I don't want to make any decision about it in the spec before I talk with a few people who are on vacation right now. People are trickling back in after labor day.
@lbergelson no worries - I wasn't taking this as 100% blocked, but rather figured it was useful to try and push the spec discussion forward some because it would be better to have the spec clarified and then just do the right thing here. If I get to the point where I'm blocked before the spec issue resolves I'll take a look at making this opt in. Sorry if I wasn't clear.
I like the idea of having a STAR_IS_A_BASE flag in the Defaults class to enable reading of Octopus vcfs. Concurrently there should be discussion in hts-specs about the base-status of star.
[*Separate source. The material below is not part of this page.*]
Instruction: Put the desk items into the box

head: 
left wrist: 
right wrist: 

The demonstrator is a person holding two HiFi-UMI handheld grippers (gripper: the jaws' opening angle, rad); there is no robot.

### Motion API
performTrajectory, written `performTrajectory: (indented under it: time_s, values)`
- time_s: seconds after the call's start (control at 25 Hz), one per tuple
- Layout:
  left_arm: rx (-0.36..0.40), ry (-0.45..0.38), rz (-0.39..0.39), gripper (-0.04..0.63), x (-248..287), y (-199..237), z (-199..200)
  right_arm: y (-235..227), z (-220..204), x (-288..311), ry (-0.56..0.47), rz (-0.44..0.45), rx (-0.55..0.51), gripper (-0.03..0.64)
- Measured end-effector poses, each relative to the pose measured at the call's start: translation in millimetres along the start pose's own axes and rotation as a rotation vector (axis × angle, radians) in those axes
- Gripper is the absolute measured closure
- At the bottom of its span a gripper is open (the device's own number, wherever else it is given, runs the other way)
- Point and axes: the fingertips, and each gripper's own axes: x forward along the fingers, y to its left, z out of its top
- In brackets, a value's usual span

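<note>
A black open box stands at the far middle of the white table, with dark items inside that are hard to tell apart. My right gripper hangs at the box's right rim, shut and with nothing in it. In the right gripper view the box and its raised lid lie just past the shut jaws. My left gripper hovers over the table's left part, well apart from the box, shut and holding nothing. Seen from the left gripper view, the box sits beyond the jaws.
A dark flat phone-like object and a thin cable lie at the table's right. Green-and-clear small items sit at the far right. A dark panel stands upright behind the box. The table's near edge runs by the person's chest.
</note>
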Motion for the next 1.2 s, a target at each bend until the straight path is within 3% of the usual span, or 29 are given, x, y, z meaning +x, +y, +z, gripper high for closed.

@tfenne this is in your court now to implement a "Defaults" parameter to unlock these "malformed" inputs.
Description
@lbergelson this is likely to be a slightly contentious change despite the small PR. The goal here is to support partially spanned alleles in the form they are used in octopus. See https://github.com/luntergroup/octopus/issues/75 for a description of what's going on, but the short version is that Octopus outputs alleles like
*AT
and**GCGA
to represent cases where the first or first two (respectively) bases of the allele are spanned by an upstream event.This isn't prohibited by the VCF spec, although it seems like it's an unintentional thing that alleles like this are spec compliant. Still, I'd like to be able to use HTSJDK's VCF API to read octopus VCFs and it currently blows up on records with alleles like this.